En cambio, con Carmen todo es un tira y afloja. Si alguna vez le decimos que no, se lo cuenta a toda la familia. «Petra no quiere ayudarme, dice que no tenemos dinero, pero bien que se va de vacaciones…». Y luego, en las comidas familiares, las miradas, los comentarios envenenados. «Claro, como tú tienes trabajo fijo…». Como si fuera un crimen haber estudiado y conseguido una plaza de funcionaria.

El mes pasado, después de otra llamada, exploté. —Sergio, tenemos que poner límites. No podemos seguir así. No es justo para nosotros, ni para los niños. ¿Por qué no hablas con tu madre y le explicas que no podemos ayudarle siempre?

Él me miró, cansado. —No lo entiendes, Petra. Si no la ayudo, se queda sola. Mi padre pasa de todo, y mi hermana, ya sabes cómo es…

—¿Y si un día no podemos? ¿Qué harás? —le pregunté, casi suplicando que lo entendiera.

Esa noche, no dormí. Me sentía atrapada entre el deber y el resentimiento, entre la culpa y la rabia. Pensé en mis hijos, en lo que les estábamos enseñando. ¿Que ayudar a la familia es dejarse pisotear? ¿Que el amor se mide en euros?

Hace una semana, Carmen volvió a llamar. Esta vez, no contesté. Dejé que el teléfono sonara y, por primera vez, sentí un pequeño alivio. Pero también miedo. ¿Y si Sergio se enfadaba? ¿Y si la familia nos daba la espalda?

Esa noche, hablé con él. —Sergio, tenemos que pensar en nosotros. No podemos vivir siempre pendientes de lo que tu madre quiera o necesite. ¿No crees que ya hemos hecho bastante?

Él no respondió. Pero al día siguiente, cuando Carmen volvió a llamar, fue él quien no contestó. Nos miramos en silencio, y supe que, por fin, había entendido algo. Que nuestra familia, la que hemos construido juntos, también merece ser protegida.

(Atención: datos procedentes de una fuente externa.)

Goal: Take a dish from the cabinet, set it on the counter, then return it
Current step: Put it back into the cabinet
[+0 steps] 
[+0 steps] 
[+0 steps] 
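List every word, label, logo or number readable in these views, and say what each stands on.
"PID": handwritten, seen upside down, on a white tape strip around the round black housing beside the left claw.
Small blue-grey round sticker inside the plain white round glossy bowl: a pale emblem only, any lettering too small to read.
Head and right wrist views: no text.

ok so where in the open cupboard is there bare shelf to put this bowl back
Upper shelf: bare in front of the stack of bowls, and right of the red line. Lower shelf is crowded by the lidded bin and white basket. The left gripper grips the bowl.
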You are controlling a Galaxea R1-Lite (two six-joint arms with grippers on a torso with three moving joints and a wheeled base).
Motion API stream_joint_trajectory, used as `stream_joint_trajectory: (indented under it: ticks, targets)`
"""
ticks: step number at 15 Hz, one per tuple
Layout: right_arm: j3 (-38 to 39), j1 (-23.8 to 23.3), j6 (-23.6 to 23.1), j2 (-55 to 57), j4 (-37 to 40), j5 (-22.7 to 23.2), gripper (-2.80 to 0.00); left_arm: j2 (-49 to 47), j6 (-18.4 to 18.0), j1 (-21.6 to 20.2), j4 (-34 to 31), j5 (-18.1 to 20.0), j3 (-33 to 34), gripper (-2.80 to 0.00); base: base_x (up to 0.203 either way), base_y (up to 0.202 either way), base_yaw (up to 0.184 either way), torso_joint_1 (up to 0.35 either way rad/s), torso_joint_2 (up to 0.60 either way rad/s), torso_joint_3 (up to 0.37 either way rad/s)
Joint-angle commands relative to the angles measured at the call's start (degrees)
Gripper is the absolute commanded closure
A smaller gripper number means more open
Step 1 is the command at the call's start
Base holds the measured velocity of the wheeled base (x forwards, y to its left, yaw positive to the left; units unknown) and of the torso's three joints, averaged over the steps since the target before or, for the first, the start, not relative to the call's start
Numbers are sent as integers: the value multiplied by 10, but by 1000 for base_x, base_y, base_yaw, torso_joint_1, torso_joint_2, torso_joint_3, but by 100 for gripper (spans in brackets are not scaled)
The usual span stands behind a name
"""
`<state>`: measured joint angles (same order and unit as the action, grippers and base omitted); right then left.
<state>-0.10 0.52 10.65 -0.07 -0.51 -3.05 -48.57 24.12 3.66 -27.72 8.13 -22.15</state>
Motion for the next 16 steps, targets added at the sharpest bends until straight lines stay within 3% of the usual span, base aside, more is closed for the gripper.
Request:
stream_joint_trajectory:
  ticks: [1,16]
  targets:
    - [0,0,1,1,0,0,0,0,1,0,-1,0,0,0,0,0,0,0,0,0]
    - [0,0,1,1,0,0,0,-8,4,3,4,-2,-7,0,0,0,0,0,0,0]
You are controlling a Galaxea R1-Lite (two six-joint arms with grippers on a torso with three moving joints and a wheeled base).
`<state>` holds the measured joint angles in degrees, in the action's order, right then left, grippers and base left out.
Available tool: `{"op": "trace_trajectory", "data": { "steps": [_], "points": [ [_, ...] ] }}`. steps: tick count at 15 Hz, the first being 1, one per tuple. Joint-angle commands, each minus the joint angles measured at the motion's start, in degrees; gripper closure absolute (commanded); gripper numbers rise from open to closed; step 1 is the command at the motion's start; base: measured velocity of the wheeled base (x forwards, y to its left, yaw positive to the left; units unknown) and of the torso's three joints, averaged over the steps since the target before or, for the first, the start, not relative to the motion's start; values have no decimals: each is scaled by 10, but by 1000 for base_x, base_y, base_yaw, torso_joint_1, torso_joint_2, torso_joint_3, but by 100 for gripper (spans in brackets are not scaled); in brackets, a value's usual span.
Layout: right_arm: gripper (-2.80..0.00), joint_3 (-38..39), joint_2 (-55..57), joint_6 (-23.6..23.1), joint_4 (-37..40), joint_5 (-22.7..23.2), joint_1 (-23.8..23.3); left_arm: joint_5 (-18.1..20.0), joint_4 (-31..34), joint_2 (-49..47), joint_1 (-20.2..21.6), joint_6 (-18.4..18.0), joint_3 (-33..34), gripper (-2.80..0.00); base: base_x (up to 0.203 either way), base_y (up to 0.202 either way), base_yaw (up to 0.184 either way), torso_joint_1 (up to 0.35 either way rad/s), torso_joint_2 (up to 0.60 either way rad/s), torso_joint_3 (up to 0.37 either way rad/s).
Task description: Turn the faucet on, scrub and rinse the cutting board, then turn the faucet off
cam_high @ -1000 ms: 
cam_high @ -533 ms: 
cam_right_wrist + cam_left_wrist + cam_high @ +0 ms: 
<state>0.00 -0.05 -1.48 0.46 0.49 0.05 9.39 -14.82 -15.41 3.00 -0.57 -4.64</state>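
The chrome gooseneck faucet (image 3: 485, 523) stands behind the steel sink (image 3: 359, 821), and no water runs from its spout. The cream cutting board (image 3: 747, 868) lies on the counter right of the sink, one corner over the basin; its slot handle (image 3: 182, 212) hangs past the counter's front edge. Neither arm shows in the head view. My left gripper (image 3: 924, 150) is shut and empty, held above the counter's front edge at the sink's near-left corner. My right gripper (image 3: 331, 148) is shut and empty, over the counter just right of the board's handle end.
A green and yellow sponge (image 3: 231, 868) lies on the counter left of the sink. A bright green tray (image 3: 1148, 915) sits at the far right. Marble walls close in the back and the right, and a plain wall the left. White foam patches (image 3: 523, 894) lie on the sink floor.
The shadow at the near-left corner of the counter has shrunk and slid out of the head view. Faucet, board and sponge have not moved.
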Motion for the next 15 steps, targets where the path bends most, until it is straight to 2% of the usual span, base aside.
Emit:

A veces me pregunto: ¿Hasta dónde llega la obligación familiar? ¿Cuándo es el momento de decir basta? ¿Soy egoísta por querer cuidar de los míos antes que de los demás? ¿O simplemente estoy aprendiendo a poner límites para no perderme a mí misma en el camino?

¿Vosotros qué haríais en mi lugar? ¿Hasta dónde estaríais dispuestos a llegar por vuestra familia?